**Your task**
Every entry, from the first line to the last, should be output exactly.

**Given entries**
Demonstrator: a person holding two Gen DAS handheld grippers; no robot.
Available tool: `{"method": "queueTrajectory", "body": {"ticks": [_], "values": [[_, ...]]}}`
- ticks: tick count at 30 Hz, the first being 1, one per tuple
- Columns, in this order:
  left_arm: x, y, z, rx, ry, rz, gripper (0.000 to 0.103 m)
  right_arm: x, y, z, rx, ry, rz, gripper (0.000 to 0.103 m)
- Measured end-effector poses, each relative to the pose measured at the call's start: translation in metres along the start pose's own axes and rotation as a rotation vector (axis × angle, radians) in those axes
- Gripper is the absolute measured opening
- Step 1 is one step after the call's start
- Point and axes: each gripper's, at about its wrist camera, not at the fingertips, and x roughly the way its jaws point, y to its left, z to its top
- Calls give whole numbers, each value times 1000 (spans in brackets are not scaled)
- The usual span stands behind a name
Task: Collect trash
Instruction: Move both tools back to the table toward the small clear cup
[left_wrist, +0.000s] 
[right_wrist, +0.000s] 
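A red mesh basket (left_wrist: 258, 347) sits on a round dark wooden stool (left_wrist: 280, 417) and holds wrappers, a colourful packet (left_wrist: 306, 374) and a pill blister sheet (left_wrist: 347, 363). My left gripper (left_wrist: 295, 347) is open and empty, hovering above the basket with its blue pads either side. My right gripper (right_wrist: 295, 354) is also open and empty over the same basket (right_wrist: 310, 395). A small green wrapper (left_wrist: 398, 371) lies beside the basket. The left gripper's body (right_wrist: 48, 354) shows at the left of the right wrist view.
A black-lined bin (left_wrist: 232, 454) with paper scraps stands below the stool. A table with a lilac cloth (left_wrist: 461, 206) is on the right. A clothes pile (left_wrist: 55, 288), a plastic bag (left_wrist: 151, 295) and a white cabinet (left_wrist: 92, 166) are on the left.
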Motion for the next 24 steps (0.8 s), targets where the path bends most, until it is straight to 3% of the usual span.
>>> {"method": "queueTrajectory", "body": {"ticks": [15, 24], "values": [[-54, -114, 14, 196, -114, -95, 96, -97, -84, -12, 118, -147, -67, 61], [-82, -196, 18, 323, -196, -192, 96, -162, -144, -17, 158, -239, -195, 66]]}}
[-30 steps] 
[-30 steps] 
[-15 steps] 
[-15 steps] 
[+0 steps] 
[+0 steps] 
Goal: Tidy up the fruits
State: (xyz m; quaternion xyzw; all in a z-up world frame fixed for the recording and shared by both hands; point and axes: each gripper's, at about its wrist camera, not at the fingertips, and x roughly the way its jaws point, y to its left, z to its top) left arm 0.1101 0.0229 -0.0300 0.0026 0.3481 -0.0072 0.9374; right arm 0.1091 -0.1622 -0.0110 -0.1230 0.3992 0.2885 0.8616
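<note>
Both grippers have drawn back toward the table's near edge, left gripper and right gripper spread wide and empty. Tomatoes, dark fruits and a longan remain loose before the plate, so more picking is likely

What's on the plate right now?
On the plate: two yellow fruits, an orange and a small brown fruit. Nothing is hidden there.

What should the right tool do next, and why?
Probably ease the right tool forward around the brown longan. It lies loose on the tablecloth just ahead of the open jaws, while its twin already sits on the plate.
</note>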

**Solved problem**
Demonstrator: a person holding two Gen DAS handheld grippers; no robot.
Available tool: `{"method": "queueTrajectory", "body": {"ticks": [_], "values": [[_, ...]]}}`
- ticks: tick count at 30 Hz, the first being 1, one per tuple
- Columns, in this order:
  left_arm: x, y, z, rx, ry, rz, gripper (0.000 to 0.103 m)
  right_arm: x, y, z, rx, ry, rz, gripper (0.000 to 0.103 m)
- Measured end-effector poses, each relative to the pose measured at the call's start: translation in metres along the start pose's own axes and rotation as a rotation vector (axis × angle, radians) in those axes
- Gripper is the absolute measured opening
- Step 1 is one step after the call's start
- Point and axes: each gripper's, at about its wrist camera, not at the fingertips, and x roughly the way its jaws point, y to its left, z to its top
- Calls give whole numbers, each value times 1000 (spans in brackets are not scaled)
- The usual span stands behind a name
Task: Collect trash
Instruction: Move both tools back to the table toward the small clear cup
[left_wrist, +0.000s] 
[right_wrist, +0.000s] 
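A red mesh basket (left_wrist: 258, 347) sits on a round dark wooden stool (left_wrist: 280, 417) and holds wrappers, a colourful packet (left_wrist: 306, 374) and a pill blister sheet (left_wrist: 347, 363). My left gripper (left_wrist: 295, 347) is open and empty, hovering above the basket with its blue pads either side. My right gripper (right_wrist: 295, 354) is also open and empty over the same basket (right_wrist: 310, 395). A small green wrapper (left_wrist: 398, 371) lies beside the basket. The left gripper's body (right_wrist: 48, 354) shows at the left of the right wrist view.
A black-lined bin (left_wrist: 232, 454) with paper scraps stands below the stool. A table with a lilac cloth (left_wrist: 461, 206) is on the right. A clothes pile (left_wrist: 55, 288), a plastic bag (left_wrist: 151, 295) and a white cabinet (left_wrist: 92, 166) are on the left.
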Motion for the next 24 steps (0.8 s), targets where the path bends most, until it is straight to 3% of the usual span.
>>> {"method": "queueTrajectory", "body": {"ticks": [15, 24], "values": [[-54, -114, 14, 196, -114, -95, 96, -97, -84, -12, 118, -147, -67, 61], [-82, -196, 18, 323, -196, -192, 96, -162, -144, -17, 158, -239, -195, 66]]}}
[-30 steps] 
[-30 steps] 
[-15 steps] 
[-15 steps] 
[+0 steps] 
[+0 steps] 
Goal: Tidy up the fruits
State: (xyz m; quaternion xyzw; all in a z-up world frame fixed for the recording and shared by both hands; point and axes: each gripper's, at about its wrist camera, not at the fingertips, and x roughly the way its jaws point, y to its left, z to its top) left arm 0.1101 0.0229 -0.0300 0.0026 0.3481 -0.0072 0.9374; right arm 0.1091 -0.1622 -0.0110 -0.1230 0.3992 0.2885 0.8616
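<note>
Both grippers have drawn back toward the table's near edge, left gripper and right gripper spread wide and empty. Tomatoes, dark fruits and a longan remain loose before the plate, so more picking is likely

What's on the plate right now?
On the plate: two yellow fruits, an orange and a small brown fruit. Nothing is hidden there.

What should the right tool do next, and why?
Probably ease the right tool forward around the brown longan. It lies loose on the tablecloth just ahead of the open jaws, while its twin already sits on the plate.
</note>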

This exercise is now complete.